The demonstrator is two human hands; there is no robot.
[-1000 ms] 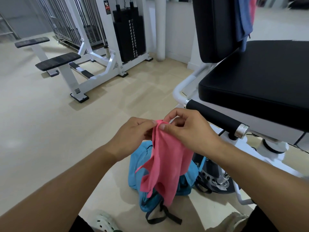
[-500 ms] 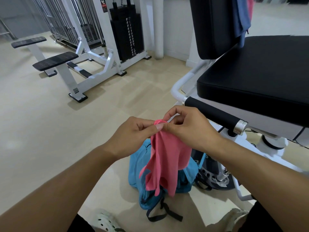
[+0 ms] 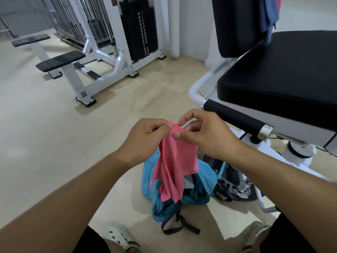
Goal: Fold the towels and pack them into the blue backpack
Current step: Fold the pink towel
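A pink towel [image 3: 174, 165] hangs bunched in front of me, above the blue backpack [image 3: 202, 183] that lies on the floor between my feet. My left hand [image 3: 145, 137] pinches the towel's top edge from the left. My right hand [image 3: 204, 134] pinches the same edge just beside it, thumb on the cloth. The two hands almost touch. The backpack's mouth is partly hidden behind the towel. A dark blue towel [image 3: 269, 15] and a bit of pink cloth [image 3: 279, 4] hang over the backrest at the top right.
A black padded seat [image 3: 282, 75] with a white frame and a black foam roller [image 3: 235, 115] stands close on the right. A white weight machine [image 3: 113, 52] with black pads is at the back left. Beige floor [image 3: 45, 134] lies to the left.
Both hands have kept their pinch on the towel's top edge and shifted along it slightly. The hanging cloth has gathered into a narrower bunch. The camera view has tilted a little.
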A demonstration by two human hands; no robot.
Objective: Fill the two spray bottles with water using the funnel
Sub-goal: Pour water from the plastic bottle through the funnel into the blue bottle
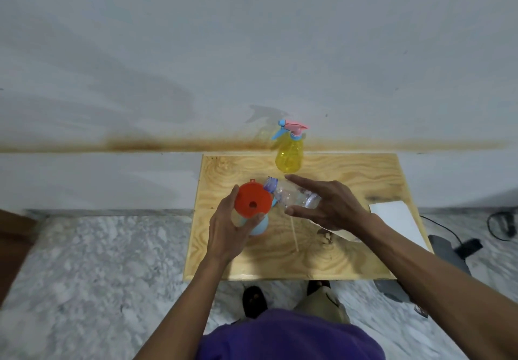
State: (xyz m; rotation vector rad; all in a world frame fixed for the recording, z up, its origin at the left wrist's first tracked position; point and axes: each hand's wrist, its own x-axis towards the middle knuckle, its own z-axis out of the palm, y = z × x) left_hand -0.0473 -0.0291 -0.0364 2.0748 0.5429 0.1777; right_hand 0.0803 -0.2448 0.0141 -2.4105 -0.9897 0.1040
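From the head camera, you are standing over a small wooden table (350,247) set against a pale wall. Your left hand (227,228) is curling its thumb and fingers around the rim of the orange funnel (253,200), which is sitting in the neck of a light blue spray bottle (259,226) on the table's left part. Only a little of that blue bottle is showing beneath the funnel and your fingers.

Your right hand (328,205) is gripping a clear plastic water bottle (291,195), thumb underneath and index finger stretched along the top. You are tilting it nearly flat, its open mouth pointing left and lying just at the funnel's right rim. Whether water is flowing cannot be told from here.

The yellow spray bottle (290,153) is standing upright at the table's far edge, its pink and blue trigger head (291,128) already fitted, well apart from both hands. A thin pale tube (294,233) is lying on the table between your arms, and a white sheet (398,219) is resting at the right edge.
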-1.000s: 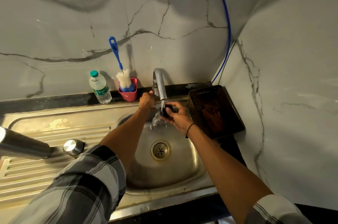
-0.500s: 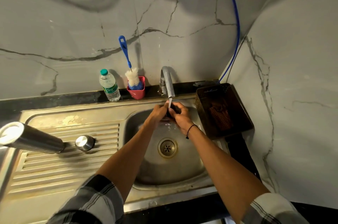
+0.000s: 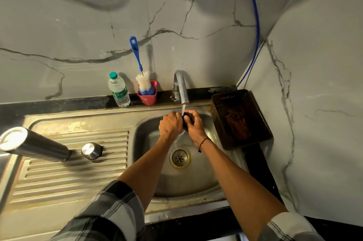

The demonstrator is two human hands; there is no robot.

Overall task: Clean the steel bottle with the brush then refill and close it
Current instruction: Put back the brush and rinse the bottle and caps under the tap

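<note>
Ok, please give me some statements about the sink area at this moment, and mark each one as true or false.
1. Water runs from the tap onto a small dark object held between the left hand and the right hand. True.
2. The steel bottle lies on the drainboard beside its steel cap. True.
3. The bottle brush is inside the steel bottle. False: it stands in the red cup by the wall.
4. The plastic water bottle has no cap. False: a green cap is on it.
5. A dark basket sits to the right of the sink basin. True.
</note>
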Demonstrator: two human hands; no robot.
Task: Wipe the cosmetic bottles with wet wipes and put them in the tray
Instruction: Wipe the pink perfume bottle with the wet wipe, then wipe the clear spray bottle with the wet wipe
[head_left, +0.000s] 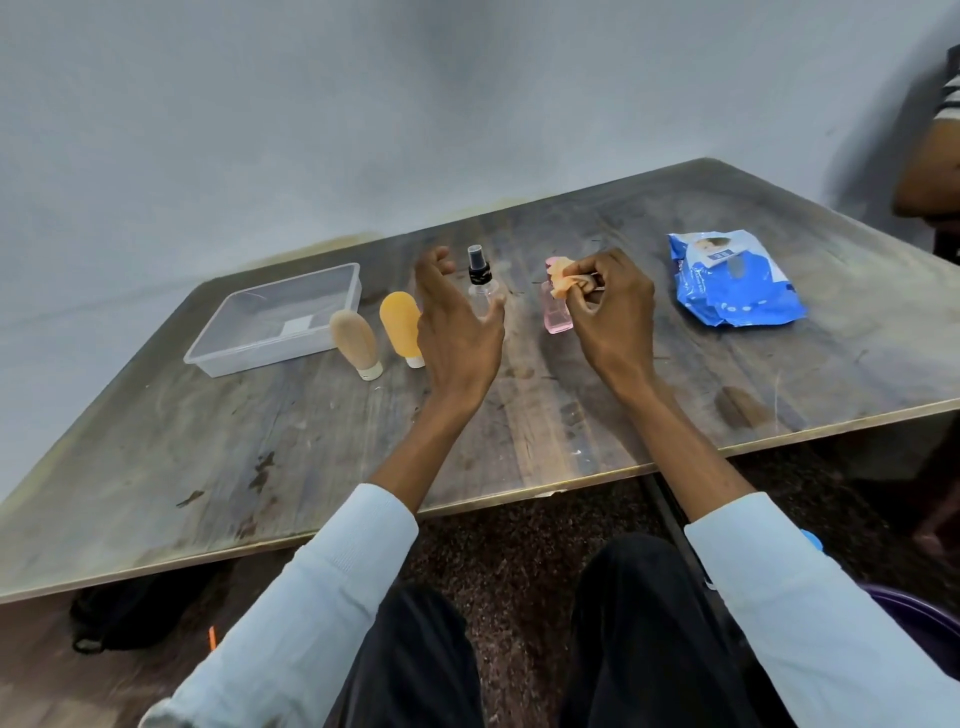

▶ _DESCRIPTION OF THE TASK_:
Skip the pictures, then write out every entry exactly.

▶ _THE ANSWER_:
The demonstrator is two human hands; there is no robot.
[-1000 ms] 
[-500 ms] 
[+0 ms] 
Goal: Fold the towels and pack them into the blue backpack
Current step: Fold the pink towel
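A pink towel [image 3: 174, 165] hangs bunched in front of me, above the blue backpack [image 3: 202, 183] that lies on the floor between my feet. My left hand [image 3: 145, 137] pinches the towel's top edge from the left. My right hand [image 3: 204, 134] pinches the same edge just beside it, thumb on the cloth. The two hands almost touch. The backpack's mouth is partly hidden behind the towel. A dark blue towel [image 3: 269, 15] and a bit of pink cloth [image 3: 279, 4] hang over the backrest at the top right.
A black padded seat [image 3: 282, 75] with a white frame and a black foam roller [image 3: 235, 115] stands close on the right. A white weight machine [image 3: 113, 52] with black pads is at the back left. Beige floor [image 3: 45, 134] lies to the left.
Both hands have kept their pinch on the towel's top edge and shifted along it slightly. The hanging cloth has gathered into a narrower bunch. The camera view has tilted a little.
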A demonstration by two human hands; no robot.
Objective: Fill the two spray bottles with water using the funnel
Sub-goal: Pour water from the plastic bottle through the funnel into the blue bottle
State: (xyz m; rotation vector rad; all in a world frame fixed for the recording, z up, its origin at the left wrist's first tracked position; point and axes: each hand's wrist, its own x-axis towards the middle knuckle, its own z-axis out of the palm, y = z × x) left_hand -0.0473 -0.0291 -0.0364 2.0748 0.5429 0.1777; right_hand 0.0803 -0.2448 0.0141 -2.4105 -0.9897 0.1040
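From the head camera, you are standing over a small wooden table (350,247) set against a pale wall. Your left hand (227,228) is curling its thumb and fingers around the rim of the orange funnel (253,200), which is sitting in the neck of a light blue spray bottle (259,226) on the table's left part. Only a little of that blue bottle is showing beneath the funnel and your fingers.

Your right hand (328,205) is gripping a clear plastic water bottle (291,195), thumb underneath and index finger stretched along the top. You are tilting it nearly flat, its open mouth pointing left and lying just at the funnel's right rim. Whether water is flowing cannot be told from here.

The yellow spray bottle (290,153) is standing upright at the table's far edge, its pink and blue trigger head (291,128) already fitted, well apart from both hands. A thin pale tube (294,233) is lying on the table between your arms, and a white sheet (398,219) is resting at the right edge.
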-1.000s: 
-0.500s: 
+0.000s: 

The demonstrator is two human hands; there is no robot.

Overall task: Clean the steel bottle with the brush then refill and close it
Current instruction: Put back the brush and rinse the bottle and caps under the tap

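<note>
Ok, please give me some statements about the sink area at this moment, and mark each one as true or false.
1. Water runs from the tap onto a small dark object held between the left hand and the right hand. True.
2. The steel bottle lies on the drainboard beside its steel cap. True.
3. The bottle brush is inside the steel bottle. False: it stands in the red cup by the wall.
4. The plastic water bottle has no cap. False: a green cap is on it.
5. A dark basket sits to the right of the sink basin. True.
</note>
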Demonstrator: two human hands; no robot.
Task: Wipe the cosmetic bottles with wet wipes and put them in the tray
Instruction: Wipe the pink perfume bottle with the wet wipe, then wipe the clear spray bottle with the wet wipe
[head_left, +0.000s] 

The exercise asks for nothing more.